Économie
Meta et YouTube face à la justice californienne sur l’emprise des plateformes
Pour la première fois, un jury américain doit se prononcer sur la responsabilité des géants du numérique dans les troubles liés à l’usage de leurs applications par les jeunes. Les délibérations débutent vendredi à Los Angeles.
Les débats se sont clos jeudi devant le tribunal de Los Angeles. Les avocats des parties ont présenté leurs ultimes arguments aux douze jurés, qui entament désormais leurs délibérations. Cette affaire constitue un précédent juridique majeur, étant la première à soumettre à un jury la question de la responsabilité des concepteurs de réseaux sociaux dans les phénomènes de dépendance observés chez les adolescents. Le verdict, attendu avec une attention particulière, pourrait influencer le traitement de milliers de contentieux similaires en instance.
Le procès s’est concentré sur le cas d’une jeune femme californienne, aujourd’hui âgée de vingt ans. Sa défense a soutenu qu’une utilisation précoce et intensive de YouTube puis d’Instagram avait aggravé des troubles psychologiques préexistants, dans un contexte familial difficile. L’accusation a plaidé que les fonctionnalités mêmes des plateformes, conçues pour capter l’attention, ont joué un rôle déterminant dans la dégradation de son état de santé.
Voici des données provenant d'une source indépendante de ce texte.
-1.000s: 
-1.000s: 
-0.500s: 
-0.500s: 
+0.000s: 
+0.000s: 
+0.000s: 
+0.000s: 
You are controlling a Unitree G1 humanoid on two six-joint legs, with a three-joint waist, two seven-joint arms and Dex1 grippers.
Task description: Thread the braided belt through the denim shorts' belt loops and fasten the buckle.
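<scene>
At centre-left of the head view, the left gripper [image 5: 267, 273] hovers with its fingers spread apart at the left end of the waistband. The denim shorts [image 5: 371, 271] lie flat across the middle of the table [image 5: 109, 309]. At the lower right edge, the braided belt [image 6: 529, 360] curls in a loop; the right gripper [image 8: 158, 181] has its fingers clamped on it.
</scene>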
La stratégie des plaignants a reposé sur l’exposition de documents internes aux entreprises, évoquant notamment la connaissance d’une utilisation par des mineurs en dessous de l’âge légal ou les réflexions sur l’impact de certaines fonctionnalités. Meta, propriétaire d’Instagram, a quant à lui défendu l’idée que les problèmes personnels de la plaignante étaient antérieurs et indépendants de son usage des réseaux sociaux. Le groupe a rappelé qu’aucun thérapeute n’avait formellement identifié ces plateformes comme la cause unique de ses difficultés.
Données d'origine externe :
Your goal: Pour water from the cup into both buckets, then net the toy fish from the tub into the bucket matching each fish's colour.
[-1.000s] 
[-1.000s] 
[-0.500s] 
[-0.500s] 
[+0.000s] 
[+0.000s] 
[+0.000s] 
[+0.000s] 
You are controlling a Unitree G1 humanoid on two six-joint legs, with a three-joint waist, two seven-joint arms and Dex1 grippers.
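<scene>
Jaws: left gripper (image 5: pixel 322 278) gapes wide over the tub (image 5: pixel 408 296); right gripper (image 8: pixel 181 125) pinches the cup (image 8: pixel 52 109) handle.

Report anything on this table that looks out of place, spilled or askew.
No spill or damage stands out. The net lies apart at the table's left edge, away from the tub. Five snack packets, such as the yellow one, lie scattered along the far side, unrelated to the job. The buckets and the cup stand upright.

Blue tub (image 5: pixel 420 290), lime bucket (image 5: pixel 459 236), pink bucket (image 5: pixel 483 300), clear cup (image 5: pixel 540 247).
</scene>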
L’audition de Mark Zuckerberg, fondateur de Meta, a marqué les audiences. Il a reconnu que des mesures pourraient avoir été mises en œuvre plus tôt pour restreindre l’accès des plus jeunes, tout en affirmant que l’objectif de son entreprise n’était plus de maximiser le temps d’écran. De son côté, YouTube, représenté par Google, s’est employé à distinguer son service d’une plateforme de réseaux sociaux, le comparant à un média de diffusion traditionnel.
Ce procès est le premier d’une série de procédures tests destinées à établir une jurisprudence. Une autre affaire similaire doit s’ouvrir dans la même juridiction cet été, tandis qu’une procédure collective fédérale regroupe des centaines de plaintes. Les conséquences de ce verdict, quel qu’il soit, sont considérées comme potentiellement structurantes pour l’ensemble du secteur numérique.